Borrowing against the Cash Value of an Insurance Policy

Your clients may want to consider funding their retirement lifestyle or other expenses by taking a loan against the Cash Value in their insurance policy.

There are 2 ways that you can model this in your projections:

  1. Use a line of credit.
  2. Use a non-taxable income stream.
1

Model using a line of credit.

This is very similar to using a Home Equity Line of Credit (HELOC) in Snap.  

We will use an example to illustrate. John would like to use a loan against his UL policy to provide $10,000 annually in order to fund his retirement. 

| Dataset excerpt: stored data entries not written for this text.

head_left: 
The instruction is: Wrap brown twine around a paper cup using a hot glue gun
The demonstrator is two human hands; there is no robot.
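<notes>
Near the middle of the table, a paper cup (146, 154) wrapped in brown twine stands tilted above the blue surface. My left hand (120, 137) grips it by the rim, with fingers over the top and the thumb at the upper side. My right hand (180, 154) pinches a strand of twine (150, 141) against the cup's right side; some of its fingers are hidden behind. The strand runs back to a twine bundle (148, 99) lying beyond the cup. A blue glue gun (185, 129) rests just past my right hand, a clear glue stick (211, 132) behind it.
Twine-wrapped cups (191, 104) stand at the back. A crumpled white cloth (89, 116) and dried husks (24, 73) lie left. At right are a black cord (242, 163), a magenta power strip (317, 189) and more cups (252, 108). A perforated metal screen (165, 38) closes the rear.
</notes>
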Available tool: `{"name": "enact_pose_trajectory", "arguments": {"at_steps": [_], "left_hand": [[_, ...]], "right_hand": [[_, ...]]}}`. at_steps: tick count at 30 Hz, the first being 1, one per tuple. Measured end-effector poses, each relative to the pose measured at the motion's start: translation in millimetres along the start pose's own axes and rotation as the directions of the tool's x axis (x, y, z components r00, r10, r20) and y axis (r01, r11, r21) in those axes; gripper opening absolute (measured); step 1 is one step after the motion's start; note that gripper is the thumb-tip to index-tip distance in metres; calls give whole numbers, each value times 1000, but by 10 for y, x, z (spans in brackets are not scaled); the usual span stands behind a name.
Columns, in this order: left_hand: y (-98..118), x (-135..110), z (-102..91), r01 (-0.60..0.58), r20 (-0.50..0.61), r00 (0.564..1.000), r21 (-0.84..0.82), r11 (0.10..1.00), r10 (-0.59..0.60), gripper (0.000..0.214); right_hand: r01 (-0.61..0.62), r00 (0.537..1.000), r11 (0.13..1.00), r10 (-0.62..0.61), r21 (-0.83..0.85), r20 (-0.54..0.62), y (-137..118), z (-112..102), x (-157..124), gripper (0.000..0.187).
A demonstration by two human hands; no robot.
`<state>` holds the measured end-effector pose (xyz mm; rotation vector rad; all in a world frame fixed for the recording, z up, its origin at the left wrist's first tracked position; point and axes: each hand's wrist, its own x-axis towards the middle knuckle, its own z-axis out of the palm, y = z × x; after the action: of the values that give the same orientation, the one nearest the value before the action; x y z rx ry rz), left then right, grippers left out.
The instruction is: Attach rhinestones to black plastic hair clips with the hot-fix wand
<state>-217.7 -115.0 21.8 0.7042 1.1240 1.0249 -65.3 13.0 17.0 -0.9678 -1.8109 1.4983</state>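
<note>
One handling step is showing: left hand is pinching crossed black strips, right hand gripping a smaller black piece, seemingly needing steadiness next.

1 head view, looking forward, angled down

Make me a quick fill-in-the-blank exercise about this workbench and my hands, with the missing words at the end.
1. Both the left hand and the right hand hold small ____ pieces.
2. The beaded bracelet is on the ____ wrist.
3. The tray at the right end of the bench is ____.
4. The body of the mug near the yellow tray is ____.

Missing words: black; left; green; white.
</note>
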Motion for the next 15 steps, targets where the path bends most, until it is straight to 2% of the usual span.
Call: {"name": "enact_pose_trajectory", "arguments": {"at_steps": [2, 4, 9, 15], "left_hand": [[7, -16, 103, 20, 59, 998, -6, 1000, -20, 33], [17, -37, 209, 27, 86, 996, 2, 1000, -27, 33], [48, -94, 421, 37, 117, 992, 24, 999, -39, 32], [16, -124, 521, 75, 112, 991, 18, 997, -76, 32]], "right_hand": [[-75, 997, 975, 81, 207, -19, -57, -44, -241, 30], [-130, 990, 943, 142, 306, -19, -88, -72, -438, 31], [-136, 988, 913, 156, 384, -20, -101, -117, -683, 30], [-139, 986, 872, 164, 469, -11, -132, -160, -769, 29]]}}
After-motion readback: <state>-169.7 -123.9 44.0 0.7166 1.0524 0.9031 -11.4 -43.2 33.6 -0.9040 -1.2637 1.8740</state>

We have added a Line of Credit on the Debts page which starts with an Initial Balance of $0. We have set the Repayment Options to Interest Only.

On the Planning page, we have entered a negative value under the Amount Paid column for the annual income John would like from this Line of Credit.

You will need to monitor the Amount Owing on the Line of Credit to ensure it does not exceed a reasonable limit. Snap does not impose a limit on the Amount Owing for the LOC. The Death Benefit and CSV columns are displayed under the Insurance section just beside the Debt column for your reference.


2

Model using a non-taxable income stream.

On the Income page, enter a new non-taxable income with an amount of $0.

On the Planning page, enter the amount of the expected income in the applicable years.

If the insurance company provides an illustration of the Cash Value over time based on this loan of $10,000 per year, you can also update the CSV column under the insurance policy details. 

The decreasing value of the CSV is now displayed under the Insurance section of the Planning page. (Note that this is an example with sample values only.)